Impact of MLIPs in Computational Chemistry

Bridging the Gap

  • MLIPs maintain ab initio accuracy while matching the efficiency of classical force fields.
  • Scaling Advantage: DFT scales cubically (\(O(N^3)\)), whereas MLIPs scale linearly (\(O(N)\)), preventing cost explosion for large systems.

Computational Breakthroughs

  1. Drastic Acceleration: Achieving speedups of \(10^5\times\) compared to standard DFT.
  2. Overcoming Intractability: Simulations requiring decades of DFT compute time can be completed in days.
  3. Resource Efficiency: High-fidelity MD is now feasible on consumer GPUs rather than massive HPC clusters.

The Ambiguity of Learned Representations

The shift from fixed descriptors to learnable representations has traded transparency for accuracy, creating a fundamental “Black Box” problem:

1. The Latent Space “Black Box”

  • Unlike descriptor-based models (using clear physical quantities), end-to-end architectures map atoms to abstract latent vectors.
  • These high-dimensional representations are opaque; it is effectively impossible to disentangle which physical features the model has learned.

2. The Mapping Problem

  • Even in large-scale Foundation Models, the mapping between data and representation remains hidden.
  • It is unclear if the model has constructed a continuous, valid Chemical Space, or merely memorised disjointed training manifolds.

The Consequence: Systemic Extrapolation Failure

Because the learned representation is opaque, we cannot define its validity domain.
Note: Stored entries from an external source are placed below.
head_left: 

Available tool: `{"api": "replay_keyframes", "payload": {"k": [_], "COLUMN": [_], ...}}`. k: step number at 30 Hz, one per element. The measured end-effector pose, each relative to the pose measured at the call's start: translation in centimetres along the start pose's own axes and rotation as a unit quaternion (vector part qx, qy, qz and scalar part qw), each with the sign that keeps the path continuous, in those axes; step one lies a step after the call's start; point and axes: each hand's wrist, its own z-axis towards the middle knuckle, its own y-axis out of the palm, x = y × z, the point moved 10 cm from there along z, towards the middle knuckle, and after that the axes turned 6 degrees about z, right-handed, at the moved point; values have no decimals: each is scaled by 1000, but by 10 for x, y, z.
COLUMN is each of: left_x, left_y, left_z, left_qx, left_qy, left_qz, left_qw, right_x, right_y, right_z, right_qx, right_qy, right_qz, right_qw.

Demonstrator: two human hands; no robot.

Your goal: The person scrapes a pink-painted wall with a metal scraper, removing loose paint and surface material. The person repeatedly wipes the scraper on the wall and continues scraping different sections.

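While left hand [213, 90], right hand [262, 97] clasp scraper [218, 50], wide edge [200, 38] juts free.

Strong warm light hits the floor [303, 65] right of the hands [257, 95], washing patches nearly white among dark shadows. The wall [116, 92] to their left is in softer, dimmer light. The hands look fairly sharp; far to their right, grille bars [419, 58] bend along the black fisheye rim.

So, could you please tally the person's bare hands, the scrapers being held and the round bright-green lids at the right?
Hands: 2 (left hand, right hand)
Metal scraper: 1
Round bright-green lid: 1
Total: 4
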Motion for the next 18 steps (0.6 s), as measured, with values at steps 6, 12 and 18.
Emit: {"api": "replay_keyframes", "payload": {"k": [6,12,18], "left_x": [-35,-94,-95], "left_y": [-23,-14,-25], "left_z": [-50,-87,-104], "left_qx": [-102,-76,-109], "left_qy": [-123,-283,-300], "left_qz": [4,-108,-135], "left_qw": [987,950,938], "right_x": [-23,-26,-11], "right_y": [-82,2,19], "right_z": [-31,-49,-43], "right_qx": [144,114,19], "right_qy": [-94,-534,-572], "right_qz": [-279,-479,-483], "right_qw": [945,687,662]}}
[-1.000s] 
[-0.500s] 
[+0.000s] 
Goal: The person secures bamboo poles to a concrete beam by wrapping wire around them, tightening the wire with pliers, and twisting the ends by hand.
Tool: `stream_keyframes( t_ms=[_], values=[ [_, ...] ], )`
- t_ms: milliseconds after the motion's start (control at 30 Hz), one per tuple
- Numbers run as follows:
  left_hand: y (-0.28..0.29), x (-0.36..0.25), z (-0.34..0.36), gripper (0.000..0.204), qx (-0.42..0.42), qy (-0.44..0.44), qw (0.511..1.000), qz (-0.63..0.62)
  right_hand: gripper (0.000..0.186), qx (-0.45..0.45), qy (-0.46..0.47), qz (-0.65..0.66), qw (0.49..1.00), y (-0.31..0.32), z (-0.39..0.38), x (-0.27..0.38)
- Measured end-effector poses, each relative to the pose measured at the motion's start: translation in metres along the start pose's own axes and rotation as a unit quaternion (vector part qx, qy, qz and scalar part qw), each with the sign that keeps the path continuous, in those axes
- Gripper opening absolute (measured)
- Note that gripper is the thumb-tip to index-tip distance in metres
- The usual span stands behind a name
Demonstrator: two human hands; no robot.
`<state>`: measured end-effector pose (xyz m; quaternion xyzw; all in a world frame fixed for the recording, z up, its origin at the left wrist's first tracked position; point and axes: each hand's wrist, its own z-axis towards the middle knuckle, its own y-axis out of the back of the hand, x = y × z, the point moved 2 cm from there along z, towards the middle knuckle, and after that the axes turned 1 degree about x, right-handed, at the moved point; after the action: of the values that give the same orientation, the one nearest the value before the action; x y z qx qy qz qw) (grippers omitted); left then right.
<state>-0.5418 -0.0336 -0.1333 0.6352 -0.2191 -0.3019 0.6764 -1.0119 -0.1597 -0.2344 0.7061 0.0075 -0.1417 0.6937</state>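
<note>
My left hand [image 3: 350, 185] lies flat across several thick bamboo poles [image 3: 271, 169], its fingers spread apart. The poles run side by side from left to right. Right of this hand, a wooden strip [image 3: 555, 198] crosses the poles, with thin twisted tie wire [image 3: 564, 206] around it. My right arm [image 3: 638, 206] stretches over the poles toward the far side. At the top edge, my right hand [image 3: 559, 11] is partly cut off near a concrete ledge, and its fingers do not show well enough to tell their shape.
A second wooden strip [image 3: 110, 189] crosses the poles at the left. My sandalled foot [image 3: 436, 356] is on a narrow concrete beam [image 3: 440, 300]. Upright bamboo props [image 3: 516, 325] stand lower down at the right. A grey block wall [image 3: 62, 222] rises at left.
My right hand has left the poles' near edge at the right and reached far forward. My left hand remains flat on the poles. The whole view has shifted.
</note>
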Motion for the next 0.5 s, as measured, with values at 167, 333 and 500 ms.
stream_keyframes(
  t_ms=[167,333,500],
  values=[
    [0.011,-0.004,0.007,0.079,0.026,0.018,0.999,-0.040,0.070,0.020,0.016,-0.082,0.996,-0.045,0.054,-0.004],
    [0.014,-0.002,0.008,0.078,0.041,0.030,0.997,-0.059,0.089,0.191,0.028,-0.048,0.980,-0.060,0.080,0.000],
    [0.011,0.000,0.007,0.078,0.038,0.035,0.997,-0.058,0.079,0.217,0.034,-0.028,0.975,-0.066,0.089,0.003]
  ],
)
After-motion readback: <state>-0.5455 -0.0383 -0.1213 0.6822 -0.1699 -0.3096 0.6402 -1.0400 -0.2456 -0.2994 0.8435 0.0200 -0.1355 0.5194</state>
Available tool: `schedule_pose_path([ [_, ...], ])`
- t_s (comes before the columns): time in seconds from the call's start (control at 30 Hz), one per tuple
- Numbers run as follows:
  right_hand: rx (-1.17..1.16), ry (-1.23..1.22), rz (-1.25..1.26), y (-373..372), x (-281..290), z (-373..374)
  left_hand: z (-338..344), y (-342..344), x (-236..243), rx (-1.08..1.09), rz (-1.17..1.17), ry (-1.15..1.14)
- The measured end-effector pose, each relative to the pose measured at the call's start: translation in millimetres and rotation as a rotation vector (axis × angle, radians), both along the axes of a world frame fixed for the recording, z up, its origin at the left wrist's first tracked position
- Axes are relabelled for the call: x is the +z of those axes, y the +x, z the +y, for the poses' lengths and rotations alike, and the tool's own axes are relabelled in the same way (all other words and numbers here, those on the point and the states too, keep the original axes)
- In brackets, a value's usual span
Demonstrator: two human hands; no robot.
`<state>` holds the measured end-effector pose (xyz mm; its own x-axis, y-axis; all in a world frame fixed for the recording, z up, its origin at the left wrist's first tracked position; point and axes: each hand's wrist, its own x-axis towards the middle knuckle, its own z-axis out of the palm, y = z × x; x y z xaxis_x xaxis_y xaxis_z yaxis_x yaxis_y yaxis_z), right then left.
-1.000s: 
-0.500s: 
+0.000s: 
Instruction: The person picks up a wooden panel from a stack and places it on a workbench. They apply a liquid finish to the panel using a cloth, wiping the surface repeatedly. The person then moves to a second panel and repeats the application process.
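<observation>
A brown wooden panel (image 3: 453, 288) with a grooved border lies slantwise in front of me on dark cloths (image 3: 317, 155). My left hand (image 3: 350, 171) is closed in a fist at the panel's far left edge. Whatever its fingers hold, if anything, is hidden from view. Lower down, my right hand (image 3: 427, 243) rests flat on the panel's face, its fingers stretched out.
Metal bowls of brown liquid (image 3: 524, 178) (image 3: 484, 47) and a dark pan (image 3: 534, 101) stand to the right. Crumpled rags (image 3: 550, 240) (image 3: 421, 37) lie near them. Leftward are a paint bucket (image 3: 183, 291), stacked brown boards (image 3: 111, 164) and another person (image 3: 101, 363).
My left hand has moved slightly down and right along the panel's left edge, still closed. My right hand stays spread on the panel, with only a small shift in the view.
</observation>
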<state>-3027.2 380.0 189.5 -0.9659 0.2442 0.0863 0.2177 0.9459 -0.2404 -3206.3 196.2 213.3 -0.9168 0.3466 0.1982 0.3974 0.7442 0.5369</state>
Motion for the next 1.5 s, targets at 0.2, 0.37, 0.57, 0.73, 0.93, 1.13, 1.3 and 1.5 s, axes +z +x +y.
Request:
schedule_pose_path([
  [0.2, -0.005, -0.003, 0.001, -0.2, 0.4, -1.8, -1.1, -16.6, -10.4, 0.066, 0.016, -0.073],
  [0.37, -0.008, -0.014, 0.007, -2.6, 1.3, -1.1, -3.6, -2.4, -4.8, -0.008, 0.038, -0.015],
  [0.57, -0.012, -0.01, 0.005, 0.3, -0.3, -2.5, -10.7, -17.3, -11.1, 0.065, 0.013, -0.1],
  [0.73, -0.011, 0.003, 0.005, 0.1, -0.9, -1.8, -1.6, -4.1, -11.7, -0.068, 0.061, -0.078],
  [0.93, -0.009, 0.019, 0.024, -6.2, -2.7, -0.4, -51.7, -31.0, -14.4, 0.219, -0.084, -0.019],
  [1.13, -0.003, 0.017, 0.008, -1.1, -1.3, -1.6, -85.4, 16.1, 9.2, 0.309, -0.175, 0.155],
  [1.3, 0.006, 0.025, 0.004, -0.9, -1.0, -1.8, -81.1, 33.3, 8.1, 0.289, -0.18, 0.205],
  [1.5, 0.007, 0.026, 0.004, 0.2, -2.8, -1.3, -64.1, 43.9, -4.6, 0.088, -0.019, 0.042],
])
This leads to critical failures that standard metrics fail to detect:

1. The Extrapolation Catastrophe

  • Undefined Boundaries: Models cannot signal when they leave the training domain. They “hallucinate” interactions for unseen chemical species.
  • Physics Violation: The opaque latent space often maps valid geometric distortions to unphysical energy surfaces, leading to unstable dynamics in OOD settings.

2. The Evaluation Blind Spot

  • The Interpolation Trap: Standard benchmarks (e.g., MD17, QM9) rely on ID splits. This rewards models for memorising the local manifold rather than learning transferable principles.
  • False Security: High accuracy on these datasets masks the model’s inability to generalise compositionally to larger or more complex systems.

Landscape of Established Datasets

Existing benchmarks were designed for accuracy — not for probing compositional generalisation.

The field has evolved from small, specific datasets to massive, heterogeneous aggregates:

1. Single-System MD
MD17 · rMD17

Trajectories of single small molecules (Ethanol, Aspirin).

  • Focus: Learning the force field of a specific molecule.
  • Limit: Models overfit to “that aspirin” and fail to transfer.
2. Static Equilibrium
QM9 · OE62

Properties for thousands of stable organic molecules.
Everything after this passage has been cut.